Work order: Print out all of the data below, keeping it identical to the original.

Available records:
····················

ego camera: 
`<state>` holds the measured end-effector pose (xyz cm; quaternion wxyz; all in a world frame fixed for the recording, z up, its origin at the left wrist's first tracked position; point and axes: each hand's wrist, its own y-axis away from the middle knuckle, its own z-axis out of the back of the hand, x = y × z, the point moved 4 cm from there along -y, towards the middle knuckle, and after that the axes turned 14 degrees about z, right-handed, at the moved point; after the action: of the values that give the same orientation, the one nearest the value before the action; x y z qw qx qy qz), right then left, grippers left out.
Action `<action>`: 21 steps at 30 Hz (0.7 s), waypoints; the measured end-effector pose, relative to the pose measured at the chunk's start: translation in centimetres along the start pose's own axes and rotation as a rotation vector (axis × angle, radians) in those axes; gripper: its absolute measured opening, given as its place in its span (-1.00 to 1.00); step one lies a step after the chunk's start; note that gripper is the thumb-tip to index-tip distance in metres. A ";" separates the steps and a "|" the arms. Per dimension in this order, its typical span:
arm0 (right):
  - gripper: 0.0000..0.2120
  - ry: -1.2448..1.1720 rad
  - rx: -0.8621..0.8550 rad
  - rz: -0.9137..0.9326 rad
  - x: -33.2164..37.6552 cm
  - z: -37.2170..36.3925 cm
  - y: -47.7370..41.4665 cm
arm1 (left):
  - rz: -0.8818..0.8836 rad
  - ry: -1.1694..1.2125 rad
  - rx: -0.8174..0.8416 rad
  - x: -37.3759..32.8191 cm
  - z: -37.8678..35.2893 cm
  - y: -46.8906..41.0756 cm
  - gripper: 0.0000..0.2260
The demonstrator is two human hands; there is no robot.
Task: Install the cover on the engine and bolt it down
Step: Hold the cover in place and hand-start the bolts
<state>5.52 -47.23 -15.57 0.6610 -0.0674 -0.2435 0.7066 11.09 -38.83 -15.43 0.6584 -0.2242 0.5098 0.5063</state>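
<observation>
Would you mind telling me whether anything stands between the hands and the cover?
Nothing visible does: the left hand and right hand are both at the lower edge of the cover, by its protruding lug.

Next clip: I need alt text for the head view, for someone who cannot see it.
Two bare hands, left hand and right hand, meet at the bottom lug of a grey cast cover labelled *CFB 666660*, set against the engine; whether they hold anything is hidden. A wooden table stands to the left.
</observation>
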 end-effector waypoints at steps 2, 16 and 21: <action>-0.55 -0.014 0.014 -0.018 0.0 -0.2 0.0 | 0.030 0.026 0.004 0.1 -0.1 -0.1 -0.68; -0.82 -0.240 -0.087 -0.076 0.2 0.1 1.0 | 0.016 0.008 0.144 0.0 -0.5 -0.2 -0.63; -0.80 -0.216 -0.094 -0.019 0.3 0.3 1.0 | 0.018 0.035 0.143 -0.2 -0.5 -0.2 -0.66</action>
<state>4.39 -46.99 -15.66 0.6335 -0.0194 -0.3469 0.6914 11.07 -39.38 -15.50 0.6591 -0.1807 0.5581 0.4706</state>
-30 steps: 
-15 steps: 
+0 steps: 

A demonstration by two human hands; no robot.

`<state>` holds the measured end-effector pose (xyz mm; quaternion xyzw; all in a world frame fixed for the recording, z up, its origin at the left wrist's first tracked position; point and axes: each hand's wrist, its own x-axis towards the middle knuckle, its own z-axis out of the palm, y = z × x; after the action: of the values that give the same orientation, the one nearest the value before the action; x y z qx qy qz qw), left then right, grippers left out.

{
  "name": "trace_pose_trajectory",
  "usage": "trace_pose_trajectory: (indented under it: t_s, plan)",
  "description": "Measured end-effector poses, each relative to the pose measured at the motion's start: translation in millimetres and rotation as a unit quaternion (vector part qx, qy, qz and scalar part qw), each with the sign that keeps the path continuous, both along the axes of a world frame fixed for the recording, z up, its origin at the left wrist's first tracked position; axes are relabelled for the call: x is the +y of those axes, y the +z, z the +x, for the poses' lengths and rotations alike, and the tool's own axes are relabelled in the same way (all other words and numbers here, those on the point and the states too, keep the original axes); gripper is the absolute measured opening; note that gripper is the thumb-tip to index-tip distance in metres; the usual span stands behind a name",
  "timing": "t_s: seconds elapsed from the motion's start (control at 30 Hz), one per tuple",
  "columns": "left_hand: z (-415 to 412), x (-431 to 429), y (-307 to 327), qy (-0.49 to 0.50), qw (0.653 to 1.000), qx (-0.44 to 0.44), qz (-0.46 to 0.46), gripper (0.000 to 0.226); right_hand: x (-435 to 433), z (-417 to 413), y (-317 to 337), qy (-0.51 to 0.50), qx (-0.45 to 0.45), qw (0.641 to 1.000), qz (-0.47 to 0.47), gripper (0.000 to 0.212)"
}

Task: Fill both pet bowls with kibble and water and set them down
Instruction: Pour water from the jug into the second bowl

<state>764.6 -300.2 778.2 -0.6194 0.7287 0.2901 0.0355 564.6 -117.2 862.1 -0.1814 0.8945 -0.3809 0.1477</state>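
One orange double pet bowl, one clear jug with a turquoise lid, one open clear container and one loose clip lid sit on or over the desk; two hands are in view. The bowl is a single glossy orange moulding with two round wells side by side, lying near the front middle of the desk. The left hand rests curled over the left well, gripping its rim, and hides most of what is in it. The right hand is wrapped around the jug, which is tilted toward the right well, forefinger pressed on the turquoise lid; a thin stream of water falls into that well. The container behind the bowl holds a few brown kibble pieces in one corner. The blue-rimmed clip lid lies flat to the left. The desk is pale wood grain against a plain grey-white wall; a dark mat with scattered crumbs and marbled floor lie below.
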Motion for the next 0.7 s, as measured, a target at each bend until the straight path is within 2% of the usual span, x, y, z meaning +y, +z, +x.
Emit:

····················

Result of this task:
ego camera: 
`<state>` holds the measured end-effector pose (xyz cm; quaternion wxyz; all in a world frame fixed for the recording, z up, its origin at the left wrist's first tracked position; point and axes: each hand's wrist, its own y-axis away from the middle knuckle, its own z-axis out of the back of the hand, x = y × z, the point moved 4 cm from there along -y, towards the middle knuckle, and after that the axes turned 14 degrees about z, right-handed, at the moved point; after the action: of the values that give the same orientation, the one nearest the value before the action; x y z qw qx qy qz), right then left, grippers left out.
Action `<action>`: 21 steps at 30 Hz (0.7 s), waypoints; the measured end-effector pose, relative to the pose measured at the chunk's start: translation in centimetres along the start pose's own axes and rotation as a rotation vector (axis × angle, radians) in those axes; gripper: its absolute measured opening, given as its place in its span (-1.00 to 1.00); step one lies a step after the chunk's start; note that gripper is the thumb-tip to index-tip distance in metres. A ";" separates the steps and a "|" the arms. Per dimension in this order, its typical span:
arm0 (right):
  - gripper: 0.0000..0.2120
  - ry: -1.2448..1.1720 rad
  - rx: -0.8621..0.8550 rad
  - rz: -0.9137..0.9326 rad
  - x: -33.2164..37.6552 cm
  - z: -37.2170..36.3925 cm
  - y: -47.7370..41.4665 cm
arm1 (left):
  - rz: -0.8818..0.8836 rad
  - ry: -1.1694..1.2125 rad
  - rx: -0.8174..0.8416 rad
  - x: -37.3759..32.8191 cm
  - z: -37.8678..35.2893 cm
  - y: -46.8906..41.0756 cm
  - gripper: 0.0000..0.2260
The demonstrator is two human hands; there is no robot.
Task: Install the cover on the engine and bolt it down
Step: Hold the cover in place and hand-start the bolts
<state>5.52 -47.23 -15.57 0.6610 -0.0674 -0.2435 0.7066 11.09 -38.83 -15.43 0.6584 -0.2242 0.5098 0.5063</state>
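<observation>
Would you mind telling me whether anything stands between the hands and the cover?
Nothing visible does: the left hand and right hand are both at the lower edge of the cover, by its protruding lug.

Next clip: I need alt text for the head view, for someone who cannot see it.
Two bare hands, left hand and right hand, meet at the bottom lug of a grey cast cover labelled *CFB 666660*, set against the engine; whether they hold anything is hidden. A wooden table stands to the left.
</observation>
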 end-effector waypoints at steps 2, 16 and 21: <action>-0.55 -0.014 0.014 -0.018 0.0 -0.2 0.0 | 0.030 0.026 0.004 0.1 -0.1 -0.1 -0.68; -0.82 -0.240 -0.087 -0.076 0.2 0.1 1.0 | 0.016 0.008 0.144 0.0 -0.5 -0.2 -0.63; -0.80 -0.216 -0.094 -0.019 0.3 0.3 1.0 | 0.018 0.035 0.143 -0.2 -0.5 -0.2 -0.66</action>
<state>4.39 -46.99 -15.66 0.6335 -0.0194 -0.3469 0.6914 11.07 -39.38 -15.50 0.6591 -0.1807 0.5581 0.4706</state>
-30 steps: 
-15 steps: 
+0 steps: 

A demonstration by two human hands; no robot.

`<state>` holds the measured end-effector pose (xyz mm; quaternion xyzw; all in a world frame fixed for the recording, z up, its origin at the left wrist's first tracked position; point and axes: each hand's wrist, its own x-axis towards the middle knuckle, its own z-axis out of the palm, y = z × x; after the action: of the values that give the same orientation, the one nearest the value before the action; x y z qx qy qz qw), left then right, grippers left out.

{
  "name": "trace_pose_trajectory",
  "usage": "trace_pose_trajectory: (indented under it: t_s, plan)",
  "description": "Measured end-effector poses, each relative to the pose measured at the motion's start: translation in millimetres and rotation as a unit quaternion (vector part qx, qy, qz and scalar part qw), each with the sign that keeps the path continuous, both along the axes of a world frame fixed for the recording, z up, its origin at the left wrist's first tracked position; axes are relabelled for the call: x is the +y of those axes, y the +z, z the +x, for the poses' lengths and rotations alike, and the tool's own axes are relabelled in the same way (all other words and numbers here, those on the point and the states too, keep the original axes); gripper is the absolute measured opening; note that gripper is the thumb-tip to index-tip distance in metres; the usual span stands behind a name",
  "timing": "t_s: seconds elapsed from the motion's start (control at 30 Hz), one per tuple",
  "columns": "left_hand: z (-415 to 412), x (-431 to 429), y (-307 to 327), qy (-0.49 to 0.50), qw (0.653 to 1.000), qx (-0.44 to 0.44), qz (-0.46 to 0.46), gripper (0.000 to 0.226); right_hand: x (-435 to 433), z (-417 to 413), y (-317 to 337), qy (-0.51 to 0.50), qx (-0.45 to 0.45), qw (0.641 to 1.000), qz (-0.47 to 0.47), gripper (0.000 to 0.212)"
}

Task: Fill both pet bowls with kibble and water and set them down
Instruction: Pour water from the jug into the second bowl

<state>764.6 -300.2 778.2 -0.6194 0.7287 0.2901 0.0355 564.6 -117.2 862.1 -0.1814 0.8945 -0.3809 0.1477</state>
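One orange double pet bowl, one clear jug with a turquoise lid, one open clear container and one loose clip lid sit on or over the desk; two hands are in view. The bowl is a single glossy orange moulding with two round wells side by side, lying near the front middle of the desk. The left hand rests curled over the left well, gripping its rim, and hides most of what is in it. The right hand is wrapped around the jug, which is tilted toward the right well, forefinger pressed on the turquoise lid; a thin stream of water falls into that well. The container behind the bowl holds a few brown kibble pieces in one corner. The blue-rimmed clip lid lies flat to the left. The desk is pale wood grain against a plain grey-white wall; a dark mat with scattered crumbs and marbled floor lie below.
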Motion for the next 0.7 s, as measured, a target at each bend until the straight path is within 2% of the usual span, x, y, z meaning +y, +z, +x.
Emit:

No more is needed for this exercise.